■ Work to complete:
All of the records are to be copied out exactly, with nothing left out.

Items from a dataset:
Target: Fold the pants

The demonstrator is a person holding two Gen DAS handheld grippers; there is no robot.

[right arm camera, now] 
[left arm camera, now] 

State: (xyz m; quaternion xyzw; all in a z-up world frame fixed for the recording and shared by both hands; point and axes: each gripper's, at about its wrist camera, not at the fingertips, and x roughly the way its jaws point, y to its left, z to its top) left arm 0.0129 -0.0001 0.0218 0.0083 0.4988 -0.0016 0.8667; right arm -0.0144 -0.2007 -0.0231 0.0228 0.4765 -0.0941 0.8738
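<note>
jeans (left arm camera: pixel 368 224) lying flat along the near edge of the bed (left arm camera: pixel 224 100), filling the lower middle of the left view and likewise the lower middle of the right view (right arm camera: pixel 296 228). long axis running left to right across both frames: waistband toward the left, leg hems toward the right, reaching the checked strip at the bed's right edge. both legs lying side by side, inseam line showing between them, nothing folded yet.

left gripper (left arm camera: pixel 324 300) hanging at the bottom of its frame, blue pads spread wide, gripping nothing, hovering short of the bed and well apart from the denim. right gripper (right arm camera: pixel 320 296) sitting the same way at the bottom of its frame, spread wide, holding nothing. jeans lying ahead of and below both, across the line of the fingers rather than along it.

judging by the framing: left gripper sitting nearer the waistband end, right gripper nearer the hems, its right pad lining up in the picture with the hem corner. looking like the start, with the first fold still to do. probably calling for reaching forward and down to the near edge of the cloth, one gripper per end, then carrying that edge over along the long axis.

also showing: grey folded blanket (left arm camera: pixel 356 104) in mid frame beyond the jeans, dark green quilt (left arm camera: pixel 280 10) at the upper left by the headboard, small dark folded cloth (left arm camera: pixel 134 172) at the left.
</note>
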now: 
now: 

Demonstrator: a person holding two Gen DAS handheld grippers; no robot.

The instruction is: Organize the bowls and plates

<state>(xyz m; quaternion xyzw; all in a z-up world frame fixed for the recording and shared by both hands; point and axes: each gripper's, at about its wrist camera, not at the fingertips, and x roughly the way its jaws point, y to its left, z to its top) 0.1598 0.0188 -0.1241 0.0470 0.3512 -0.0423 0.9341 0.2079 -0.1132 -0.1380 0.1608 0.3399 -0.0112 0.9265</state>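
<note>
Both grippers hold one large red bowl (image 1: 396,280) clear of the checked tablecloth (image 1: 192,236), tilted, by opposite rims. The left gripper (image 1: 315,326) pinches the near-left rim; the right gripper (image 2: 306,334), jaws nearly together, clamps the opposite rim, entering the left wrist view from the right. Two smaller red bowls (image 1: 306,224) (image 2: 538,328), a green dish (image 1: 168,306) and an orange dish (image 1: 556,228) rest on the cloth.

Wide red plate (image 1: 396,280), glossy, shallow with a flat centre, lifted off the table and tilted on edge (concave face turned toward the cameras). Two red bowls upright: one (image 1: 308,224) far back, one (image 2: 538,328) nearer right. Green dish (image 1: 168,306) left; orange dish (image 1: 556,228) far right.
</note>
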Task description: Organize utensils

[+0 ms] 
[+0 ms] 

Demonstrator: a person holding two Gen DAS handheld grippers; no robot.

■ Solution:
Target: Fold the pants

The demonstrator is a person holding two Gen DAS handheld grippers; there is no robot.

[right arm camera, now] 
[left arm camera, now] 

State: (xyz m; quaternion xyzw; all in a z-up world frame fixed for the recording and shared by both hands; point and axes: each gripper's, at about its wrist camera, not at the fingertips, and x roughly the way its jaws point, y to its left, z to its top) left arm 0.0129 -0.0001 0.0218 0.0083 0.4988 -0.0016 0.8667; right arm -0.0144 -0.2007 -0.0231 0.0228 0.4765 -0.0941 0.8738
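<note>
jeans (left arm camera: pixel 368 224) lying flat along the near edge of the bed (left arm camera: pixel 224 100), filling the lower middle of the left view and likewise the lower middle of the right view (right arm camera: pixel 296 228). long axis running left to right across both frames: waistband toward the left, leg hems toward the right, reaching the checked strip at the bed's right edge. both legs lying side by side, inseam line showing between them, nothing folded yet.

left gripper (left arm camera: pixel 324 300) hanging at the bottom of its frame, blue pads spread wide, gripping nothing, hovering short of the bed and well apart from the denim. right gripper (right arm camera: pixel 320 296) sitting the same way at the bottom of its frame, spread wide, holding nothing. jeans lying ahead of and below both, across the line of the fingers rather than along it.

judging by the framing: left gripper sitting nearer the waistband end, right gripper nearer the hems, its right pad lining up in the picture with the hem corner. looking like the start, with the first fold still to do. probably calling for reaching forward and down to the near edge of the cloth, one gripper per end, then carrying that edge over along the long axis.

also showing: grey folded blanket (left arm camera: pixel 356 104) in mid frame beyond the jeans, dark green quilt (left arm camera: pixel 280 10) at the upper left by the headboard, small dark folded cloth (left arm camera: pixel 134 172) at the left.
</note>
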now: 
now: 

Demonstrator: a person holding two Gen DAS handheld grippers; no robot.

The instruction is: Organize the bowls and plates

<state>(xyz m; quaternion xyzw; all in a z-up world frame fixed for the recording and shared by both hands; point and axes: each gripper's, at about its wrist camera, not at the fingertips, and x roughly the way its jaws point, y to its left, z to its top) 0.1598 0.0188 -0.1241 0.0470 0.3512 -0.0423 0.9341 0.2079 -0.1132 -0.1380 0.1608 0.3399 -0.0112 0.9265</state>
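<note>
Both grippers hold one large red bowl (image 1: 396,280) clear of the checked tablecloth (image 1: 192,236), tilted, by opposite rims. The left gripper (image 1: 315,326) pinches the near-left rim; the right gripper (image 2: 306,334), jaws nearly together, clamps the opposite rim, entering the left wrist view from the right. Two smaller red bowls (image 1: 306,224) (image 2: 538,328), a green dish (image 1: 168,306) and an orange dish (image 1: 556,228) rest on the cloth.

Wide red plate (image 1: 396,280), glossy, shallow with a flat centre, lifted off the table and tilted on edge (concave face turned toward the cameras). Two red bowls upright: one (image 1: 308,224) far back, one (image 2: 538,328) nearer right. Green dish (image 1: 168,306) left; orange dish (image 1: 556,228) far right.
</note>
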Task description: Organize utensils

[+0 ms] 
[+0 ms] 

Demonstrator: a person holding two Gen DAS handheld grippers; no robot.

The output for this exercise is finished.